# What you should do
Include in the reply only the lines from the start of the data below through the line containing "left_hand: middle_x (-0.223", reproduced exactly and with no pictures.

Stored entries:
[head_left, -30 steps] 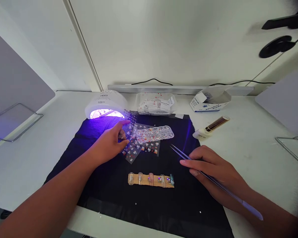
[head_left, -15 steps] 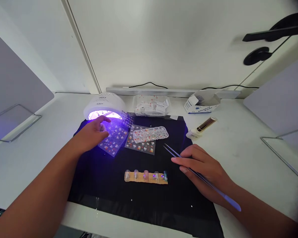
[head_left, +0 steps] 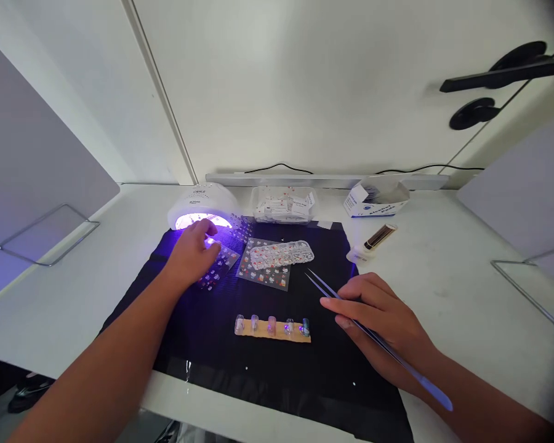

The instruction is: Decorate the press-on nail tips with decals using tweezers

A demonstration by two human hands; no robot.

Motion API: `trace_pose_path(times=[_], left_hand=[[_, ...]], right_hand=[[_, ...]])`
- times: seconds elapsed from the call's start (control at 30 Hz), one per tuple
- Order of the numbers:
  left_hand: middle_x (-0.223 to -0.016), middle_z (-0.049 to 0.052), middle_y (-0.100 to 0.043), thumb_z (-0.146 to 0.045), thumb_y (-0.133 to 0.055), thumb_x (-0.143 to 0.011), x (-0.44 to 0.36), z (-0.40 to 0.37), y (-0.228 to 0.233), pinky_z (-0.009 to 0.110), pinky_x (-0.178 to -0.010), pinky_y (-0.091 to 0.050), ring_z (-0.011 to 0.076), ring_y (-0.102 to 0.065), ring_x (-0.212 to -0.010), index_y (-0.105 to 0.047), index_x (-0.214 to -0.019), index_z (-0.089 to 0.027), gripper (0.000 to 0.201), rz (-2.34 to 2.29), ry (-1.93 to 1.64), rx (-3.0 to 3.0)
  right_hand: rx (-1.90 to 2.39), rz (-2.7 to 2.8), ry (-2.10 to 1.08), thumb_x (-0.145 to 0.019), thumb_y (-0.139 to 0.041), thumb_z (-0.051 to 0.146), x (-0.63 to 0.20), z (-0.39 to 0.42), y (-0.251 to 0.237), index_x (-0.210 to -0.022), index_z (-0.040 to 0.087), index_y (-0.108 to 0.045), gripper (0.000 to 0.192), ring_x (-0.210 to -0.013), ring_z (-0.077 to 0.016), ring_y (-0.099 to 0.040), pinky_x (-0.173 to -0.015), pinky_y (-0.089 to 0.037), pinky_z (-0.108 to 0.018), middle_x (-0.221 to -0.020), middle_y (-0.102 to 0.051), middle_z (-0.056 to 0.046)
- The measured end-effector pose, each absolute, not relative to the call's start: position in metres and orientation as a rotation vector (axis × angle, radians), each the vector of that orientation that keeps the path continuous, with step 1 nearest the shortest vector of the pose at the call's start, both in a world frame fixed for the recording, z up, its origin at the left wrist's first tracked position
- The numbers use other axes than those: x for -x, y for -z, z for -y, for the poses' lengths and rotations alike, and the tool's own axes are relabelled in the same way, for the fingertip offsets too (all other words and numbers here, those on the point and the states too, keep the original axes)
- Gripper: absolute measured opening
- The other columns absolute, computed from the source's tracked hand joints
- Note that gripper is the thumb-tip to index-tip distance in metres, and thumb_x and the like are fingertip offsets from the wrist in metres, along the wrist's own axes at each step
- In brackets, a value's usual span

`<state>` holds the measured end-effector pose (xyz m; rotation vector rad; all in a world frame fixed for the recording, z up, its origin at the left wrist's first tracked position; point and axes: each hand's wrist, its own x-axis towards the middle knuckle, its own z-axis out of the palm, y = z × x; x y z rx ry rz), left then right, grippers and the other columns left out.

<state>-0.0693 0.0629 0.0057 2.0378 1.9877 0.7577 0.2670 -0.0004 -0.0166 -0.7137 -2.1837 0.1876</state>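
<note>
Left hand [head_left: 191,252] shifted sticker sheet [head_left: 216,267] toward lamp [head_left: 203,206], fingers spread, right hand [head_left: 378,314] pinching tweezers [head_left: 332,294]

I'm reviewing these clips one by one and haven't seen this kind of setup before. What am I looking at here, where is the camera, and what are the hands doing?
The camera sits on a person's head, looking down at their own two bare hands; no machine is involved. On a black mat lie a glowing nail lamp, sticker sheets, a clear tray of small decorations and a strip of false nails. The left hand rests on a sticker sheet by the lamp's opening. The right hand holds tweezers in a finger grip, tips pointing toward the stickers.
</note>
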Motion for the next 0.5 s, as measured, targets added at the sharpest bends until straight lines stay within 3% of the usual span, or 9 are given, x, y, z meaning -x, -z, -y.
trace_pose_path(times=[0.13, 0.33, 0.5], left_hand=[[-0.121, 0.01, -0.064, -0.033, -0.061, -0.097, 0.052, -0.068, 0.004, 0.042, -0.085, -0.058, 0.0219, -0.066, -0.1, -0.058, -0.127, -0.016, 0.034, -1.867, -0.844, -1.945], [-0.121, 0.01, -0.065, -0.033, -0.061, -0.097, 0.055, -0.077, 0.004, 0.043, -0.088, -0.057, 0.0223, -0.066, -0.103, -0.062, -0.121, -0.015, 0.03, -1.82, -0.935, -1.772], [-0.119, 0.009, -0.065, -0.033, -0.061, -0.097, 0.059, -0.067, -0.002, 0.043, -0.087, -0.057, 0.0224, -0.066, -0.103, -0.063, -0.118, -0.015, 0.028, -1.744, -1.253, -1.625]], right_hand=[[0.684, 2.161, -0.149, -0.089, -0.057, 0.004, -0.268, 0.003, 0.013, -0.112, 0.022, -0.067, 0.031, -0.086, -0.0206, -0.054, -0.073, -0.052, -0.035, -0.086, -0.062, -0.005], [0.637, 2.134, -0.214, -0.088, -0.056, 0.002, -0.265, 0.006, 0.012, -0.113, 0.022, -0.066, 0.033, -0.084, -0.0203, -0.054, -0.069, -0.051, -0.034, -0.085, -0.063, -0.005], [0.642, 2.119, -0.219, -0.087, -0.057, 0.002, -0.267, 0.007, 0.006, -0.111, 0.023, -0.068, 0.034, -0.083, -0.0202, -0.055, -0.07, -0.052, -0.034, -0.084, -0.064, -0.005]])
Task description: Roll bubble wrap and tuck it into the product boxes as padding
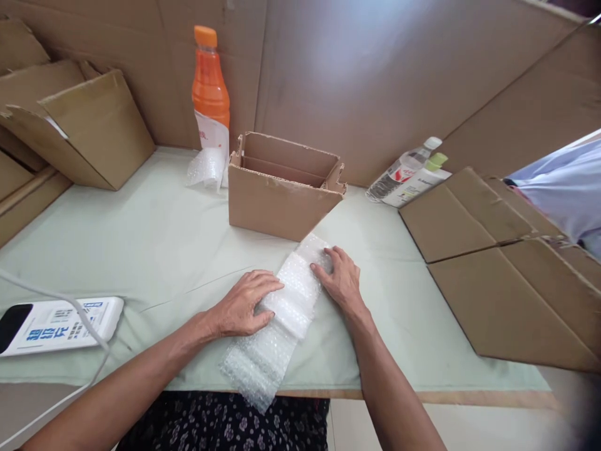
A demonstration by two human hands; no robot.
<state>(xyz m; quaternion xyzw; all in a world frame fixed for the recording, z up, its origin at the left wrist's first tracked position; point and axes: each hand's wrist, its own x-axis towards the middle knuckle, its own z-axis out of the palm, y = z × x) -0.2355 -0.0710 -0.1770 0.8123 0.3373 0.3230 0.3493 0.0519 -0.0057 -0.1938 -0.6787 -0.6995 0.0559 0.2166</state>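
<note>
A long strip of clear bubble wrap (263,357) lies on the pale green table (141,250), its near end hanging over the front edge. A white object seems wrapped inside its middle. My left hand (244,307) presses flat on the strip's left side. My right hand (340,279) rests on its far end, fingers spread on the wrap. Just behind stands a small open cardboard box (277,203).
An orange drink bottle (210,94) and a bubble wrap scrap (205,168) stand at the back. Two bottles (406,175) lie at back right. Flat cardboard (507,269) covers the right side, folded cardboard (89,131) the left. A white device (56,324) with cable lies near left.
</note>
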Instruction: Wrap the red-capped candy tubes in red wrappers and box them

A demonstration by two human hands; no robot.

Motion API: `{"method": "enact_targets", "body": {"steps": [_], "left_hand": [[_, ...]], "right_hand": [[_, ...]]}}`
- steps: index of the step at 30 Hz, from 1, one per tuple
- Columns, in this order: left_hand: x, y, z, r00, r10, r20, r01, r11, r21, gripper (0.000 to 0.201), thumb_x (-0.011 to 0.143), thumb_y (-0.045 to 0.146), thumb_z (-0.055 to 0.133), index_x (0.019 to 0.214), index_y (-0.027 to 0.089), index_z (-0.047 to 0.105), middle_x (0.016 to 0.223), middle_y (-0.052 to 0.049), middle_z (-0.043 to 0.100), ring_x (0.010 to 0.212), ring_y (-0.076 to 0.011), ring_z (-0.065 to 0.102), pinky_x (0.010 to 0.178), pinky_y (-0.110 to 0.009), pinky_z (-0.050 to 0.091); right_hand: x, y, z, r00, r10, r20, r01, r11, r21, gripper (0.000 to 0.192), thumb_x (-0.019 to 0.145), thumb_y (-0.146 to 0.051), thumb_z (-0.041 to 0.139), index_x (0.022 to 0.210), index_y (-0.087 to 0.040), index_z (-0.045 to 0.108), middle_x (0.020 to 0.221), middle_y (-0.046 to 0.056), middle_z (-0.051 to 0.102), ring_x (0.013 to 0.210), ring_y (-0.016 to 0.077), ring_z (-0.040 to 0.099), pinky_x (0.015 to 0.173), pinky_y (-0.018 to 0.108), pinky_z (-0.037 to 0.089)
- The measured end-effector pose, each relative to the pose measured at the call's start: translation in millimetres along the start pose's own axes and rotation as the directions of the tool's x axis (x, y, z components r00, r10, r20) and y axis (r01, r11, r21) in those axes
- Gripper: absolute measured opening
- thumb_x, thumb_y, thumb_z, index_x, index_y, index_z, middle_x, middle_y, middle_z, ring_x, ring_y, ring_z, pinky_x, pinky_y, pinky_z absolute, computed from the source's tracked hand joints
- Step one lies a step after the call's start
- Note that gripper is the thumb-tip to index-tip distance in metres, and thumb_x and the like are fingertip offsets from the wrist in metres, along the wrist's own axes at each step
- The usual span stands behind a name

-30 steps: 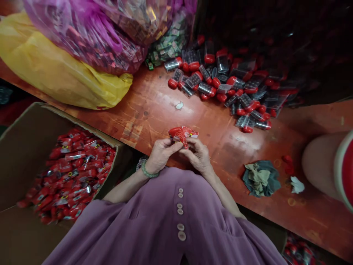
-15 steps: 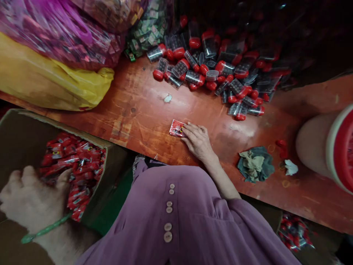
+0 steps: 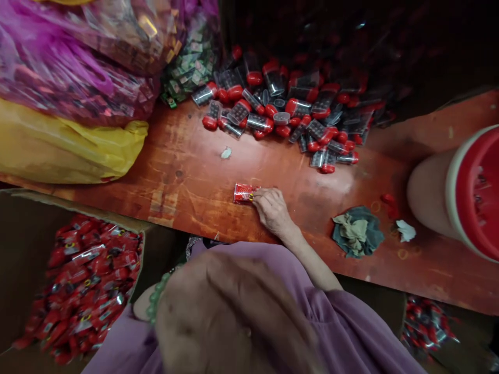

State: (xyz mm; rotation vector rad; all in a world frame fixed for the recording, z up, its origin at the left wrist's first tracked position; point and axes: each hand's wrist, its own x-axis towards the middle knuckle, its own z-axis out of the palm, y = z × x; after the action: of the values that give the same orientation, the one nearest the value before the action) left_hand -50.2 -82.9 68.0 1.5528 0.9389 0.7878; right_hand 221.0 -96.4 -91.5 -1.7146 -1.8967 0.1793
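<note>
On table (image 3: 187,176): 1 red packet (image 3: 244,193) under rt hand (image 3: 273,210).

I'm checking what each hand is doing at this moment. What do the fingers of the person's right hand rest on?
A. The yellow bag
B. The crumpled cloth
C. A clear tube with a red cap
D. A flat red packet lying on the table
D: the right hand lies on the red-brown table with its fingertips on the flat red packet, apart from the pile of red-capped tubes and the crumpled cloth.
</note>
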Motion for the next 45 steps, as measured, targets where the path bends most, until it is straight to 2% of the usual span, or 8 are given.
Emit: {"method": "enact_targets", "body": {"steps": [3, 6, 15, 20, 24, 31, 37, 45], "left_hand": [[84, -53, 50.1, 0.932, 0.227, 0.283, -0.256, 0.964, 0.073, 0.015, 0.081, 0.042, 0.072, 0.079, 0.028, 0.077, 0.087, -0.005, 0.077, 0.088, -0.0259, 0.073, 0.086, -0.039, 0.062], [131, -96, 83.3, 0.846, 0.320, 0.426, -0.480, 0.806, 0.347, 0.028, 0.089, 0.035, 0.067, 0.110, 0.018, 0.073, 0.119, -0.016, 0.072, 0.115, -0.0308, 0.067, 0.104, -0.049, 0.052], [128, -134, 83.5, 0.674, 0.447, 0.588, -0.738, 0.396, 0.546, 0.038, 0.095, 0.005, 0.039, 0.122, 0.004, 0.066, 0.131, -0.019, 0.066, 0.128, -0.0291, 0.058, 0.107, -0.045, 0.050], [135, -134, 85.9, 0.702, 0.504, 0.503, -0.709, 0.426, 0.562, 0.021, 0.093, 0.009, 0.052, 0.094, 0.011, 0.073, 0.109, -0.013, 0.074, 0.100, -0.0260, 0.064, 0.086, -0.040, 0.057], [137, -135, 85.5, 0.735, 0.490, 0.468, -0.678, 0.509, 0.531, 0.018, 0.093, 0.012, 0.056, 0.082, 0.013, 0.070, 0.091, -0.009, 0.071, 0.078, -0.0187, 0.059, 0.073, -0.031, 0.055], [140, -123, 83.6, 0.772, 0.362, 0.522, -0.621, 0.603, 0.501, 0.022, 0.096, 0.028, 0.057, 0.089, 0.014, 0.071, 0.081, -0.006, 0.066, 0.078, -0.0177, 0.059, 0.072, -0.029, 0.053], [145, -121, 82.3, 0.798, 0.266, 0.541, -0.558, 0.666, 0.495, 0.020, 0.096, 0.017, 0.053, 0.091, 0.013, 0.072, 0.085, -0.008, 0.070, 0.081, -0.0189, 0.063, 0.077, -0.032, 0.054], [149, -127, 82.8, 0.924, 0.257, 0.283, -0.352, 0.860, 0.369, 0.006, 0.084, 0.018, 0.072, 0.079, 0.019, 0.076, 0.075, -0.002, 0.074, 0.070, -0.0153, 0.067, 0.068, -0.027, 0.052]], "right_hand": [[1, -1, -4, 0.999, -0.006, 0.035, 0.005, 1.000, 0.018, 0.022, 0.101, -0.022, 0.045, 0.098, -0.017, 0.066, 0.098, 0.013, 0.074, 0.096, 0.0235, 0.063, 0.086, 0.040, 0.046], [4, -3, -11, 0.993, -0.009, 0.120, 0.008, 1.000, 0.005, 0.021, 0.099, -0.022, 0.047, 0.102, -0.014, 0.067, 0.099, 0.015, 0.072, 0.095, 0.0253, 0.060, 0.085, 0.041, 0.046], [29, 5, -51, 0.923, 0.042, 0.383, -0.149, 0.956, 0.254, 0.019, 0.099, -0.021, 0.052, 0.103, -0.018, 0.070, 0.099, 0.007, 0.074, 0.094, 0.0184, 0.066, 0.090, 0.032, 0.052], [68, 55, -64, 0.895, 0.441, -0.070, -0.434, 0.896, 0.090, 0.029, 0.097, -0.034, 0.055, 0.117, -0.016, 0.064, 0.106, 0.012, 0.069, 0.094, 0.0229, 0.065, 0.089, 0.040, 0.054], [110, 86, -60, 0.898, 0.362, -0.251, -0.387, 0.920, -0.059, 0.059, 0.084, -0.042, 0.072, 0.135, -0.019, 0.054, 0.123, 0.015, 0.058, 0.114, 0.0303, 0.057, 0.100, 0.050, 0.050], [128, 80, -55, 0.921, 0.284, -0.265, -0.262, 0.958, 0.113, 0.008, 0.091, -0.027, 0.062, 0.089, -0.019, 0.064, 0.090, 0.005, 0.063, 0.087, 0.0191, 0.061, 0.084, 0.037, 0.053], [80, 57, -45, 0.736, 0.675, -0.053, -0.320, 0.415, 0.851, 0.033, 0.081, -0.040, 0.073, 0.104, -0.025, 0.054, 0.078, -0.006, 0.066, 0.062, 0.0093, 0.065, 0.059, 0.022, 0.054], [39, 27, -39, 0.685, 0.687, 0.242, -0.295, -0.042, 0.955, 0.041, 0.070, -0.035, 0.083, 0.103, -0.023, 0.061, 0.074, -0.005, 0.073, 0.060, 0.0097, 0.072, 0.057, 0.018, 0.059]]}}
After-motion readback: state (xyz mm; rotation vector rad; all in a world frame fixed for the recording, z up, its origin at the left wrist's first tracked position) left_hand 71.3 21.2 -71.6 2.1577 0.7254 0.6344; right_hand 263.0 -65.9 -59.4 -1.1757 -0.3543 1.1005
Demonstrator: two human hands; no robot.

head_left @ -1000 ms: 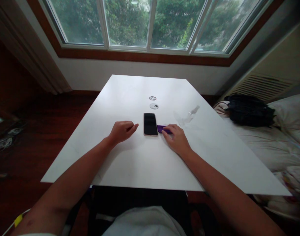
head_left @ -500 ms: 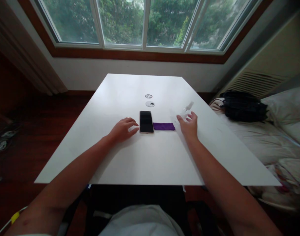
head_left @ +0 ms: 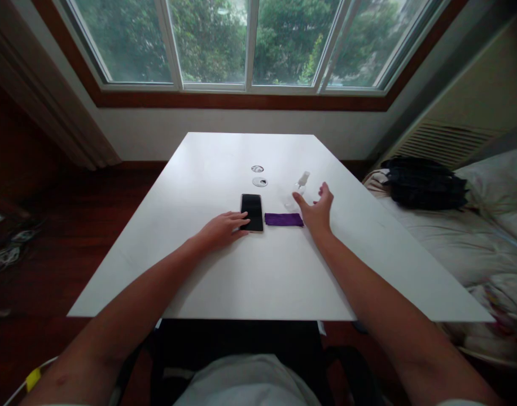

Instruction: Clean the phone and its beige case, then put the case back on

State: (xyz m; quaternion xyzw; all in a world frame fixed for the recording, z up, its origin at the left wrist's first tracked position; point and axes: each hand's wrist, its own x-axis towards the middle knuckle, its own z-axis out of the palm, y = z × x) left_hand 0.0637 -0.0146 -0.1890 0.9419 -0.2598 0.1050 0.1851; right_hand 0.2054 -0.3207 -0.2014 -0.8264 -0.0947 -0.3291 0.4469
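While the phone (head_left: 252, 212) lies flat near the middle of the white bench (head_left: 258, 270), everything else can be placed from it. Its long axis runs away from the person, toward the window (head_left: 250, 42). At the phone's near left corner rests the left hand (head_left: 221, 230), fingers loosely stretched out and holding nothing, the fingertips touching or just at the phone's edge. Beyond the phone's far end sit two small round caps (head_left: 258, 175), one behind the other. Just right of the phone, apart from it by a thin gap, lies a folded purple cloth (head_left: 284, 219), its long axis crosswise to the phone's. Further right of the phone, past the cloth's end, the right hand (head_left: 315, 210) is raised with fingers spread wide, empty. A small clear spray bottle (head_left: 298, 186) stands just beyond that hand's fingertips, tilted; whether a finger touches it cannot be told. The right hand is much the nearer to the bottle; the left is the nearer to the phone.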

# Exercise output
[head_left, -30 steps] 
[head_left, -15 steps] 
[head_left, +0 steps] 

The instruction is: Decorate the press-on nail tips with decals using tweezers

A demonstration by two human hands; no robot.

Motion API: `trace_pose_path(times=[_], left_hand=[[_, ...]], right_hand=[[_, ...]])`
- times: seconds elapsed from the call's start (control at 30 Hz), one per tuple
- Order of the numbers:
  left_hand: middle_x (-0.223 to -0.016), middle_z (-0.049 to 0.052), middle_y (-0.100 to 0.043), thumb_z (-0.146 to 0.045), thumb_y (-0.133 to 0.055), thumb_x (-0.143 to 0.011), x (-0.44 to 0.36), z (-0.40 to 0.37), y (-0.228 to 0.233), pinky_z (-0.009 to 0.110), pinky_x (-0.178 to -0.010), pinky_y (-0.091 to 0.050), ring_z (-0.011 to 0.076), ring_y (-0.102 to 0.065), ring_x (-0.212 to -0.010), index_y (-0.105 to 0.047), index_x (-0.214 to -0.019), index_z (-0.089 to 0.027), gripper (0.000 to 0.201), rz (-2.34 to 2.29), ry (-1.93 to 1.64), rx (-3.0 to 3.0)

No more work is needed on this exercise.